A new private investment fund has the potential to put $100 million into small food and agriculture businesses in rural America. Agriculture Secretary Tom Vilsack announced the creation of the Open Prairie Rural Opportunities Fund at a White House conference on rural business. It will be the fourth Rural Business Investment Company (RBIC) created with USDA assistance since 2014 with the goal of directing private-sector capital into rural economic growth. The new fund is an offshoot of Open Prairie, a 20-year-old equity management company based in Effingham, Illinois.
The USDA said the fund will invest in companies across the food and agribusiness sector, including crop protection, agricultural production and processing, precision agriculture, and information and data management. In 2015, the agency announced conditional approval of two RBICs, Innova and Meritus Kirchner Capital. In 2014, Advantage Capital was awarded a license for the $150 million Advantage Capital Agribusiness fund.
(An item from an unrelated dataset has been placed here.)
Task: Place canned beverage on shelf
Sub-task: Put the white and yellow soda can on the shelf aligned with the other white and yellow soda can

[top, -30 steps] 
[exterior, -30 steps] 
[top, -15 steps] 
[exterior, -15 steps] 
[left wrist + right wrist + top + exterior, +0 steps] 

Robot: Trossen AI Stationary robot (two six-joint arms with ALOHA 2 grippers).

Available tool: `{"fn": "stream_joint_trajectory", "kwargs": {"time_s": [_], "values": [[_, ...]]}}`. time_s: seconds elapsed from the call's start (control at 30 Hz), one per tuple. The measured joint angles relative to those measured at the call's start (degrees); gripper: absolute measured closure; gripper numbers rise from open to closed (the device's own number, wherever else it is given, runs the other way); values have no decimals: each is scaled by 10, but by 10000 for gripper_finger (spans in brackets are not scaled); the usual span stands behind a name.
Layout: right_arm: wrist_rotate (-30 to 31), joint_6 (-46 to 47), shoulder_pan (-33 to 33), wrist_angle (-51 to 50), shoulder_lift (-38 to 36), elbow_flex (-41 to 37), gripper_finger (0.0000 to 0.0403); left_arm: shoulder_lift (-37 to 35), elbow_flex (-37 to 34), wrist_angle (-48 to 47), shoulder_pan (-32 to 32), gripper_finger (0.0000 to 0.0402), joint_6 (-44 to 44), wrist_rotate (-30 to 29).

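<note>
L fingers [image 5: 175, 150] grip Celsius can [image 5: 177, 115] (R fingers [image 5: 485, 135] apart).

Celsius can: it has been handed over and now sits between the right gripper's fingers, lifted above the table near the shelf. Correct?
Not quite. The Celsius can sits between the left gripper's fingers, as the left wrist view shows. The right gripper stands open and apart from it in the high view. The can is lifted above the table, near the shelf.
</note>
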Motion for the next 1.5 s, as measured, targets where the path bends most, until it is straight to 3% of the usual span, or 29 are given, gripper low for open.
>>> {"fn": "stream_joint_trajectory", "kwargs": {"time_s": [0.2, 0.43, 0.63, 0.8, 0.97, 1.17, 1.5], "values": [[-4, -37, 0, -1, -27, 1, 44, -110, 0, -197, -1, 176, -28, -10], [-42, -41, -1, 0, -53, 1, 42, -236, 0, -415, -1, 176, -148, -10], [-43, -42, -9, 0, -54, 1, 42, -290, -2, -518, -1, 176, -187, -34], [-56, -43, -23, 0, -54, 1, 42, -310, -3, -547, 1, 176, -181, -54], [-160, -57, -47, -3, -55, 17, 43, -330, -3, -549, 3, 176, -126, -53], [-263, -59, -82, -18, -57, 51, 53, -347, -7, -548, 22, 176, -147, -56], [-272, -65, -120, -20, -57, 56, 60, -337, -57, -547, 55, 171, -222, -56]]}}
Separately, USDA awarded $16.5 million in 14 grants for research into boosting agricultural productivity and food security in the face of pests, disease and climate change. The largest awards, both for nearly $2.4 million, went to the University of Illinois and the University of Maryland. The next round of projects through the Agriculture and Food Research Initiative will focus on pollinator health and phenomics of plants and animals. A 2011 report by USDA and the National Science Foundation describes phenomics as “the use of large-scale approaches to study how genetic instructions from a single gene or the whole genome translate into the full set of phenotypic traits of an organism.”